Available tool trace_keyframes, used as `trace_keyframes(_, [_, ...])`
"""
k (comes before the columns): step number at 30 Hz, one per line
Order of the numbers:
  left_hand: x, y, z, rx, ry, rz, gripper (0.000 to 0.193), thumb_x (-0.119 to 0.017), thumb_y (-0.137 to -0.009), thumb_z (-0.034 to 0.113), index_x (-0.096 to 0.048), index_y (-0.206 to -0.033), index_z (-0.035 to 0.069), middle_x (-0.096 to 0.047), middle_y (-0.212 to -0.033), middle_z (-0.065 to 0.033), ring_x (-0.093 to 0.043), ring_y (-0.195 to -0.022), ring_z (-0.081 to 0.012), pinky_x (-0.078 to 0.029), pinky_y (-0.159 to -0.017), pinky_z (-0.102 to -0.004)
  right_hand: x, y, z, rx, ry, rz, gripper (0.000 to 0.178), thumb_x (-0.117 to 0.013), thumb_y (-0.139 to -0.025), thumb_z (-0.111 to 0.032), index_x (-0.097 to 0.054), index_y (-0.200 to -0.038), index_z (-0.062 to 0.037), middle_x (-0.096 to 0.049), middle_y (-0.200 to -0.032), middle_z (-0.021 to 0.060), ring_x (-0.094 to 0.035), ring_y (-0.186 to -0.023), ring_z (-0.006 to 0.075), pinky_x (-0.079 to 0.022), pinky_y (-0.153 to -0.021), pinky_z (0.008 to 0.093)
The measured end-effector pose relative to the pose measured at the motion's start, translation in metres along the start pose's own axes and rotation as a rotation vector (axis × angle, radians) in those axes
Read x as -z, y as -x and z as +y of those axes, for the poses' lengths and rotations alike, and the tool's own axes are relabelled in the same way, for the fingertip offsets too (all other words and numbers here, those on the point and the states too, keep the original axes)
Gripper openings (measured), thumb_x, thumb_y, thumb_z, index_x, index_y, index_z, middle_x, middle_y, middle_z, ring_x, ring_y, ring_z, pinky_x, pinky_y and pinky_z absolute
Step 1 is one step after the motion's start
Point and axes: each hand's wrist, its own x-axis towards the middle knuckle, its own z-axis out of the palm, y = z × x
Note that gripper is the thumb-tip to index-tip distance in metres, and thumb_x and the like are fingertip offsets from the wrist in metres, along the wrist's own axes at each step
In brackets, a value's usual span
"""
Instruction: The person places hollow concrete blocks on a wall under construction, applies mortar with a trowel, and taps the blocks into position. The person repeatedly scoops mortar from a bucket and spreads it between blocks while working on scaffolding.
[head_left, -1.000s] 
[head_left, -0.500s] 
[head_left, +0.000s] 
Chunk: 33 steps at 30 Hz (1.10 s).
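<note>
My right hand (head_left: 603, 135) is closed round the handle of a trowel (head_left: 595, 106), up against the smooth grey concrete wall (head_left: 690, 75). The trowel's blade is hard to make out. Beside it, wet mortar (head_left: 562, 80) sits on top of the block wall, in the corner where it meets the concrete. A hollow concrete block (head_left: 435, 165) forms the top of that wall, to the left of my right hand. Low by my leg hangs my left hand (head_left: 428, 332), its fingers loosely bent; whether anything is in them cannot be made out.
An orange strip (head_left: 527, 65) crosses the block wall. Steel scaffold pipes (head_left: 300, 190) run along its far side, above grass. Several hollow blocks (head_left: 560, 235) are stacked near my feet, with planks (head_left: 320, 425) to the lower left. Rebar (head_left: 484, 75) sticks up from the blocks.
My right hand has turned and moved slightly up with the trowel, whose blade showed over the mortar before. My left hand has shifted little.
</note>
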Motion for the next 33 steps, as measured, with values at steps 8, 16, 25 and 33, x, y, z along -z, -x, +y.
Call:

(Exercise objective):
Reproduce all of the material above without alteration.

(Answer box):
Available tool trace_keyframes, used as `trace_keyframes(_, [_, ...])`
"""
k (comes before the columns): step number at 30 Hz, one per line
Order of the numbers:
  left_hand: x, y, z, rx, ry, rz, gripper (0.000 to 0.193), thumb_x (-0.119 to 0.017), thumb_y (-0.137 to -0.009), thumb_z (-0.034 to 0.113), index_x (-0.096 to 0.048), index_y (-0.206 to -0.033), index_z (-0.035 to 0.069), middle_x (-0.096 to 0.047), middle_y (-0.212 to -0.033), middle_z (-0.065 to 0.033), ring_x (-0.093 to 0.043), ring_y (-0.195 to -0.022), ring_z (-0.081 to 0.012), pinky_x (-0.078 to 0.029), pinky_y (-0.159 to -0.017), pinky_z (-0.102 to -0.004)
  right_hand: x, y, z, rx, ry, rz, gripper (0.000 to 0.178), thumb_x (-0.117 to 0.013), thumb_y (-0.139 to -0.025), thumb_z (-0.111 to 0.032), index_x (-0.097 to 0.054), index_y (-0.200 to -0.038), index_z (-0.062 to 0.037), middle_x (-0.096 to 0.049), middle_y (-0.200 to -0.032), middle_z (-0.021 to 0.060), ring_x (-0.094 to 0.035), ring_y (-0.186 to -0.023), ring_z (-0.006 to 0.075), pinky_x (-0.079 to 0.022), pinky_y (-0.153 to -0.021), pinky_z (0.008 to 0.093)
The measured end-effector pose relative to the pose measured at the motion's start, translation in metres along the start pose's own axes and rotation as a rotation vector (axis × angle, radians) in those axes
Read x as -z, y as -x and z as +y of those axes, for the poses' lengths and rotations alike, and the tool's own axes are relabelled in the same way, for the fingertip offsets too (all other words and numbers here, those on the point and the states too, keep the original axes)
Gripper openings (measured), thumb_x, thumb_y, thumb_z, index_x, index_y, index_z, middle_x, middle_y, middle_z, ring_x, ring_y, ring_z, pinky_x, pinky_y and pinky_z absolute
Step 1 is one step after the motion's start
Point and axes: each hand's wrist, its own x-axis towards the middle knuckle, its own z-axis out of the palm, y = z × x
Note that gripper is the thumb-tip to index-tip distance in metres, and thumb_x and the like are fingertip offsets from the wrist in metres, along the wrist's own axes at each step
In brackets, a value's usual span
"""
Instruction: The person places hollow concrete blocks on a wall under construction, applies mortar with a trowel, and taps the blocks into position. The person repeatedly scoops mortar from a bucket and spreads it between blocks while working on scaffolding.
[head_left, -1.000s] 
[head_left, -0.500s] 
[head_left, +0.000s] 
Chunk: 33 steps at 30 Hz (1.10 s).
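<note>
My right hand (head_left: 603, 135) is closed round the handle of a trowel (head_left: 595, 106), up against the smooth grey concrete wall (head_left: 690, 75). The trowel's blade is hard to make out. Beside it, wet mortar (head_left: 562, 80) sits on top of the block wall, in the corner where it meets the concrete. A hollow concrete block (head_left: 435, 165) forms the top of that wall, to the left of my right hand. Low by my leg hangs my left hand (head_left: 428, 332), its fingers loosely bent; whether anything is in them cannot be made out.
An orange strip (head_left: 527, 65) crosses the block wall. Steel scaffold pipes (head_left: 300, 190) run along its far side, above grass. Several hollow blocks (head_left: 560, 235) are stacked near my feet, with planks (head_left: 320, 425) to the lower left. Rebar (head_left: 484, 75) sticks up from the blocks.
My right hand has turned and moved slightly up with the trowel, whose blade showed over the mortar before. My left hand has shifted little.
</note>
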Motion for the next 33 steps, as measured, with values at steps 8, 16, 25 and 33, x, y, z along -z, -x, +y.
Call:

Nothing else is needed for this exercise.